Guest Post by Justin Hart

There is not evidentiary correlation between cases and vaccination rates

I have no idea how this paper made it past the censors but there it is! This was published a month ago but didn’t receive much fanfare and now we know why—it confirms what we’ve been saying for months now: the vaccines have not stopped and likely will not stop the pandemic.

Back in July we tweeted that the CDC data mapping vax rates to COVID-19 case rates shows ZERO impact of the former on the latter:

We’ve written in these pages multiple times about the same phenomenon. Yesterday, Dr. Jay Bhattacharya of Stanford tweeted:

“There is a lot to learn from this graph, but most obviously, the COVID vax does not stop infection. The vax provides a private benefit (protection vs. severe disease), but limited public benefit (protection vs. disease spread). So what is the argument for mandates?”
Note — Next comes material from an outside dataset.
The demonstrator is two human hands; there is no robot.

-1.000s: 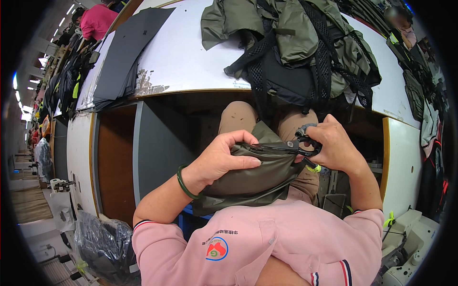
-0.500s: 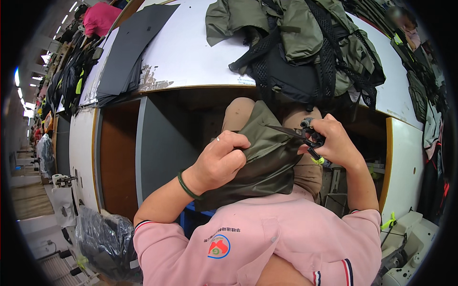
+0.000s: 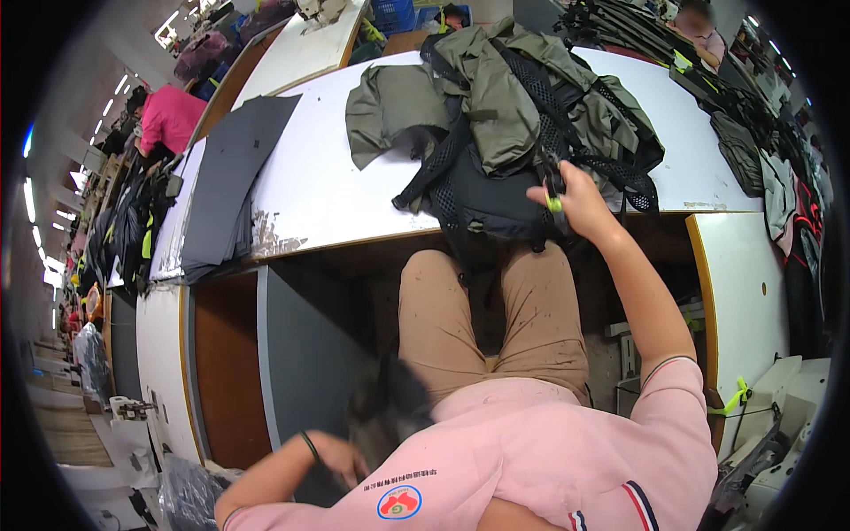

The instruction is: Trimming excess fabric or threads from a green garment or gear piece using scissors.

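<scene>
My right hand (image 3: 577,202) reaches over the work table's front edge. It is closed around the dark scissors (image 3: 552,180), whose handle has a yellow-green tie on it. Under and beyond them lies a bundle of olive and black sewn pieces (image 3: 496,133) with mesh straps, apparently backpacks. At the lower left, my left hand (image 3: 339,458) is down beside my body, its fingers blurred and partly hidden. Next to it is a dark olive fabric piece (image 3: 388,403), smeared by motion. Whether the left fingers grip it cannot be made out.
Dark grey flat panels (image 3: 226,177) are stacked at the left of the white table (image 3: 328,208). Below are open compartments with a grey divider (image 3: 305,345). A sewing machine (image 3: 784,442) stands at the lower right. Two other people are farther back, one in pink (image 3: 170,119).
The olive fabric has left my lap and gone down to the left, along with my left hand. My right hand has carried the scissors forward to the bundle. The view has shifted.
</scene>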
Now this Harvard research notes:

At the country-level, there appears to be no discernable relationship between percentage of population fully vaccinated and new COVID-19 cases in the last 7 days (Fig. 1). In fact, the trend line suggests a marginally positive association such that countries with higher percentage of population fully vaccinated have higher COVID-19 cases per 1 million people.

 

When they got down to the U.S. county level the relation was even less discernible:

 

They conclude:

The sole reliance on vaccination as a primary strategy to mitigate COVID-19 and its adverse consequences needs to be re-examined, especially considering  the Delta (B.1.617.2) variant and the likelihood of future variants

Feel some vindication folks. We were right.